Problem to work on =
Search the data for lines holding the word "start". State how many there are, and nothing else.

Recorded data:
-- Opening Marker --
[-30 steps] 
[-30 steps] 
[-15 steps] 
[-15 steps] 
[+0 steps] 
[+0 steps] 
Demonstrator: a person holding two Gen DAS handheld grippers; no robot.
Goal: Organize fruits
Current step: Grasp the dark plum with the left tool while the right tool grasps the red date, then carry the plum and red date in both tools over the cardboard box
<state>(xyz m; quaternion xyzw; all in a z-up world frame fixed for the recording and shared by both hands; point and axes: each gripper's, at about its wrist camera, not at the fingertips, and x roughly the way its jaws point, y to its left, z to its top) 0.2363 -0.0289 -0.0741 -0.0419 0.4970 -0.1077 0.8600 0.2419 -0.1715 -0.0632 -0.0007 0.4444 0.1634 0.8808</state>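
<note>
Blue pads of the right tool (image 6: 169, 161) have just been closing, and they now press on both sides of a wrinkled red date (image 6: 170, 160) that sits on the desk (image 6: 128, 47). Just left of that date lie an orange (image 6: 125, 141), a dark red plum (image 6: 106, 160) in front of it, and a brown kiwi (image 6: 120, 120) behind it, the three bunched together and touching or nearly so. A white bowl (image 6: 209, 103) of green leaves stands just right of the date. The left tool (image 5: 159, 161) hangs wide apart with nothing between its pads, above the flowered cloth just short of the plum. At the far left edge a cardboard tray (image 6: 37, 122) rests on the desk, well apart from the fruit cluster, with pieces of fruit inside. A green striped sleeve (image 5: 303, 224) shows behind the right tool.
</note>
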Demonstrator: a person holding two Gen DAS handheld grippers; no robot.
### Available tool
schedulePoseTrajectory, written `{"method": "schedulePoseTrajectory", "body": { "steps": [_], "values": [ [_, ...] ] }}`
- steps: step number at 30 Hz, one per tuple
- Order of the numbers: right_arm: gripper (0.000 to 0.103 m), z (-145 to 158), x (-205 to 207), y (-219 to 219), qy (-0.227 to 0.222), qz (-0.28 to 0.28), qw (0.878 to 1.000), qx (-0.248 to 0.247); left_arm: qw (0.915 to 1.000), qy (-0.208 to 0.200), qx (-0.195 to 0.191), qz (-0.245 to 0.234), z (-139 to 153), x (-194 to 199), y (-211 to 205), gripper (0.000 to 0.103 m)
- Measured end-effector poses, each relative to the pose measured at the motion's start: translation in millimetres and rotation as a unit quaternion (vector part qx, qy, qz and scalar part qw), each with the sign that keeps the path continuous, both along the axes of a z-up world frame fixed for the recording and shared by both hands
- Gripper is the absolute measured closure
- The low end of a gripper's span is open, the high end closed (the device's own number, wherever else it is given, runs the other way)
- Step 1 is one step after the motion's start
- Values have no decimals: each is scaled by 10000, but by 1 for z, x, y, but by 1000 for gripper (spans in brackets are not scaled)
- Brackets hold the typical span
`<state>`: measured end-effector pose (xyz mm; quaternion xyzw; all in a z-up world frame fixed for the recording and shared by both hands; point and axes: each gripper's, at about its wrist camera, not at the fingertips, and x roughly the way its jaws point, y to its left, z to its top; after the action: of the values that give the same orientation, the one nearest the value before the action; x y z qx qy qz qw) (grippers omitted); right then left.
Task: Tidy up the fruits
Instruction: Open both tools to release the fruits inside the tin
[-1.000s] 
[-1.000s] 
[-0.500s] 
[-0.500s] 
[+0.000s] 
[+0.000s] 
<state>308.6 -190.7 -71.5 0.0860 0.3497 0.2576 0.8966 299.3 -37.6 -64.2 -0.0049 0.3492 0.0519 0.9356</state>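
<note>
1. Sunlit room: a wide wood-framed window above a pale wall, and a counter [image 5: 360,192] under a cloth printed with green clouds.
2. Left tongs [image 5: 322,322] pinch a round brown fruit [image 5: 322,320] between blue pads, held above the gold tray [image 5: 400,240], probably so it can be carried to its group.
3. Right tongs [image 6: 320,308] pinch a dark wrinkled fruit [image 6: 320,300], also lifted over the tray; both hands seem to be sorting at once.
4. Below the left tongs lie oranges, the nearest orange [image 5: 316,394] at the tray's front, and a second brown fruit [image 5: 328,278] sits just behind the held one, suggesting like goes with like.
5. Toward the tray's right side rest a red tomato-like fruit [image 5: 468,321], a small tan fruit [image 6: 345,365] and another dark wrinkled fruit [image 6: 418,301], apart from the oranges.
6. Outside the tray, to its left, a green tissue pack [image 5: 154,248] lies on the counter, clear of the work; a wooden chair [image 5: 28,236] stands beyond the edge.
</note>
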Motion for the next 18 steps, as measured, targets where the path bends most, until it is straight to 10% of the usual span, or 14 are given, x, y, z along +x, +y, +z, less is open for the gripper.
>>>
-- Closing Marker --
Task answer =
2